ACTIVITY –
Retype, word for word, each line between the lines holding "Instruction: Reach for" and "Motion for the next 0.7", inclusive, and leave the rest of the data alone.

EXERCISE MATERIALS –
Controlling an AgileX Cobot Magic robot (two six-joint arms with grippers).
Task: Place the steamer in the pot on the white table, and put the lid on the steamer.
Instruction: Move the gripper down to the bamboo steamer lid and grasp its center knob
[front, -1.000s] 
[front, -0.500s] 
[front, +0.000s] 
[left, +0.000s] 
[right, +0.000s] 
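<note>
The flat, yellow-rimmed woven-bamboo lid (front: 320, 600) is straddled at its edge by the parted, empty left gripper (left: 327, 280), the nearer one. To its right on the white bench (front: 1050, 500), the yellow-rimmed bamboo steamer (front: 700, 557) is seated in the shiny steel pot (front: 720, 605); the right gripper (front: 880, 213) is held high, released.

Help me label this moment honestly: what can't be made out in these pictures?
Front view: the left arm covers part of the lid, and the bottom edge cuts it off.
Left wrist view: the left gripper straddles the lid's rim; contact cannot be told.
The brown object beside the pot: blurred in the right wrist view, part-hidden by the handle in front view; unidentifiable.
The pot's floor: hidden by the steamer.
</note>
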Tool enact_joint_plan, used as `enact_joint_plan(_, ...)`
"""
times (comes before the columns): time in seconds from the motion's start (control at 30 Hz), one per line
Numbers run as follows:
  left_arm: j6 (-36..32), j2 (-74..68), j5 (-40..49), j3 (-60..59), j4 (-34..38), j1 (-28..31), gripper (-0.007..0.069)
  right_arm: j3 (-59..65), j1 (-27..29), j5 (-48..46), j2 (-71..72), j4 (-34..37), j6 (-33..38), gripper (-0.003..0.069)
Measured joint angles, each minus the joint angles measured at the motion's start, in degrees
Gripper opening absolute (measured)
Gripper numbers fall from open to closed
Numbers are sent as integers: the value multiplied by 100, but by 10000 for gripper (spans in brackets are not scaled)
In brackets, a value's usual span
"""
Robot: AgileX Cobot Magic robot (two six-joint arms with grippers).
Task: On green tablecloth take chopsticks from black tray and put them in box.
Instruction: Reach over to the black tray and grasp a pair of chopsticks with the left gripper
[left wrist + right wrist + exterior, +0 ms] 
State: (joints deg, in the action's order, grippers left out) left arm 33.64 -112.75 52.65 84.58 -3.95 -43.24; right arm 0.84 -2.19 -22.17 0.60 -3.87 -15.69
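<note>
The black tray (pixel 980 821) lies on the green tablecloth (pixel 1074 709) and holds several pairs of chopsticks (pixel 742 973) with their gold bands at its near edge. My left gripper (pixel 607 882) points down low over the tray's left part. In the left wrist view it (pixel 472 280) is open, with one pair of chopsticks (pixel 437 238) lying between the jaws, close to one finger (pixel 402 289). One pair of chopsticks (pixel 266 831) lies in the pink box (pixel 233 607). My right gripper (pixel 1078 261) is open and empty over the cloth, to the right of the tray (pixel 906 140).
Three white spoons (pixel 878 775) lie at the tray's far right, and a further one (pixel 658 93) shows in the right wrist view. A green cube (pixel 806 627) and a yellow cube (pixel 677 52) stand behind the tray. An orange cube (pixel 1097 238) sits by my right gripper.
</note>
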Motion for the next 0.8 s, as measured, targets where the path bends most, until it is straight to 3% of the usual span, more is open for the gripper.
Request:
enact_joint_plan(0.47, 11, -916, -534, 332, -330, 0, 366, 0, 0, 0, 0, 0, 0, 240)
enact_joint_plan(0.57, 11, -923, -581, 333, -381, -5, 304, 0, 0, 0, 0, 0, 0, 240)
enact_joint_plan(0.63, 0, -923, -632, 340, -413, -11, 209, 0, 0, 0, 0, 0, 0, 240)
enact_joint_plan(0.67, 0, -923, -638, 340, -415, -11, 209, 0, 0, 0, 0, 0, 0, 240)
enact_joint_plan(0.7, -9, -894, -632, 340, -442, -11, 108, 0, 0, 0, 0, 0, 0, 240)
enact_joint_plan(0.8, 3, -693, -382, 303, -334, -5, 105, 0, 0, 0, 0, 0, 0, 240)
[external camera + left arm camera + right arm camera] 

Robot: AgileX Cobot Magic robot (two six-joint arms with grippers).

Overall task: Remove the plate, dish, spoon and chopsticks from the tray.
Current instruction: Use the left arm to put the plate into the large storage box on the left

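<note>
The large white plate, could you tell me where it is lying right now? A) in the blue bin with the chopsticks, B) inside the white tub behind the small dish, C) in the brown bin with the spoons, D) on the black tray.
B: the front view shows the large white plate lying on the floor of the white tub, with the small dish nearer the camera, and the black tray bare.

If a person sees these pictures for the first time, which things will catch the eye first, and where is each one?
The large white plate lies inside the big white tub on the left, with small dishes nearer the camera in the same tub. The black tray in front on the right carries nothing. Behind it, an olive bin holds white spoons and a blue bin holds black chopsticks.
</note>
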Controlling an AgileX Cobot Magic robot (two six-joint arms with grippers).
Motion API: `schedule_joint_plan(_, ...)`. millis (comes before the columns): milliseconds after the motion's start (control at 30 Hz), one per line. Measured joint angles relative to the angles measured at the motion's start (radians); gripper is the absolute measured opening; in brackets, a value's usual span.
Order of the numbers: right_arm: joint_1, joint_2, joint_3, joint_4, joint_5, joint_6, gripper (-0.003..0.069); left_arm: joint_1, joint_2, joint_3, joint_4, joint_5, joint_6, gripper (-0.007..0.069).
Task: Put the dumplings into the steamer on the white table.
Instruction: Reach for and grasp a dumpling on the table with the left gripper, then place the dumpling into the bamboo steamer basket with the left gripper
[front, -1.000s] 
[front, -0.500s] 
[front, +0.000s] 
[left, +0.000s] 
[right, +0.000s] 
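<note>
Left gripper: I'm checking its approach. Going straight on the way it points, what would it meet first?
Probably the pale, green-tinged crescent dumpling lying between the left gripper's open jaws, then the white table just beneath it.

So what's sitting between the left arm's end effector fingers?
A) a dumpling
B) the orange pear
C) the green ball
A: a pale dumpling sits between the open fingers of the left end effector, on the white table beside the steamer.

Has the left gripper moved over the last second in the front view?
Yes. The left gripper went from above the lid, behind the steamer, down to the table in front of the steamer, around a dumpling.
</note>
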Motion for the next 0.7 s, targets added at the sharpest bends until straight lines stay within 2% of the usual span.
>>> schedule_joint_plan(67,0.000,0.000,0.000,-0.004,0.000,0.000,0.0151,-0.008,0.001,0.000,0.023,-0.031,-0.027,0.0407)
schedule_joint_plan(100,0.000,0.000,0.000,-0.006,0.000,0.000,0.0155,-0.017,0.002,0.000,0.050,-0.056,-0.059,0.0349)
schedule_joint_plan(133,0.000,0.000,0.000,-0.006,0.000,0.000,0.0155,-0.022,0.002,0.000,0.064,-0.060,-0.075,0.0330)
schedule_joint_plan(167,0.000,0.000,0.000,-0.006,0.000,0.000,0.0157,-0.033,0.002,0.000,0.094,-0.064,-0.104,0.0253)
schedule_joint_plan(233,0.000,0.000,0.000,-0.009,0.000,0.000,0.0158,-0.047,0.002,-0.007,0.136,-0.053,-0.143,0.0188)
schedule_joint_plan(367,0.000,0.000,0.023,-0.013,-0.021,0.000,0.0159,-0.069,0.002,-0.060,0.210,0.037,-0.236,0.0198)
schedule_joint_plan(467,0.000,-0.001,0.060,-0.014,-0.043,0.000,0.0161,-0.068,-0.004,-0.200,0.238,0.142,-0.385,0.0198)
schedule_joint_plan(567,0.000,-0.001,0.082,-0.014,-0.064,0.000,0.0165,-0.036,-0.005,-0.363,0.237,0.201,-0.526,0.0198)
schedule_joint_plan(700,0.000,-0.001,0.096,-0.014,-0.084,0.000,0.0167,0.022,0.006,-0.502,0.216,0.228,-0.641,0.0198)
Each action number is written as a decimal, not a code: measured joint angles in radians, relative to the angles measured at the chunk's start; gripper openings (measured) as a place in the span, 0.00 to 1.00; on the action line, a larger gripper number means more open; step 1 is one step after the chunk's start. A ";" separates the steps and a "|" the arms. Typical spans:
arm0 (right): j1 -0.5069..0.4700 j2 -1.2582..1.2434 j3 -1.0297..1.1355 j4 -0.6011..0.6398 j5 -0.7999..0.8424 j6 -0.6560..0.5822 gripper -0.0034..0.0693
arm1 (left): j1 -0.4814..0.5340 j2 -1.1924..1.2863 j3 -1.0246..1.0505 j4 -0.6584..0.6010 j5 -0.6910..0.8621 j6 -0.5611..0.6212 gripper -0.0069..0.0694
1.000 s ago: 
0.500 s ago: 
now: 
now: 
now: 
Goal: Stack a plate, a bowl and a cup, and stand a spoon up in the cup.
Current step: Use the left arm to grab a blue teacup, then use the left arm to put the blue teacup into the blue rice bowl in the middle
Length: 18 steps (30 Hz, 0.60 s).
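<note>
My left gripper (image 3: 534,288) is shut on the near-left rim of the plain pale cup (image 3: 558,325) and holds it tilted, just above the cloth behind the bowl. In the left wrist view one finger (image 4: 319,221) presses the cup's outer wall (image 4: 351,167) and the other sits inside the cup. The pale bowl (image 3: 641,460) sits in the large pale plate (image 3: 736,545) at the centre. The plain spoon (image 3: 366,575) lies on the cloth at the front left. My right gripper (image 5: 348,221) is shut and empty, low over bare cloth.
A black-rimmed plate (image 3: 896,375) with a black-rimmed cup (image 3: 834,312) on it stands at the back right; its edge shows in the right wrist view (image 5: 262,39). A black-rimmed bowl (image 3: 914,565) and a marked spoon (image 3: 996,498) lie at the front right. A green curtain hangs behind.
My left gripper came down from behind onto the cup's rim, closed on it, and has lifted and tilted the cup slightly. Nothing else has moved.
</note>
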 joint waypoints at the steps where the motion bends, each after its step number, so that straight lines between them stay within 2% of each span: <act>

OUTPUT OF THE TASK –
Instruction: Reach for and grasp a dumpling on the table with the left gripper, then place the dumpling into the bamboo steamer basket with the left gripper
[front, -1.000s] 
[front, -0.500s] 
[front, +0.000s] 
[left, +0.000s] 
[right, +0.000s] 
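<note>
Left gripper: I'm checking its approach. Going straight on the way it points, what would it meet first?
Probably the pale, green-tinged crescent dumpling lying between the left gripper's open jaws, then the white table just beneath it.

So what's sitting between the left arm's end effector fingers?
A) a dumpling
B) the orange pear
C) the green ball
A: a pale dumpling sits between the open fingers of the left end effector, on the white table beside the steamer.

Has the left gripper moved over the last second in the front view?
Yes. The left gripper went from above the lid, behind the steamer, down to the table in front of the steamer, around a dumpling.
</note>
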Motion for the next 0.7 s, targets added at the sharpest bends until straight lines stay within 2% of the usual span.

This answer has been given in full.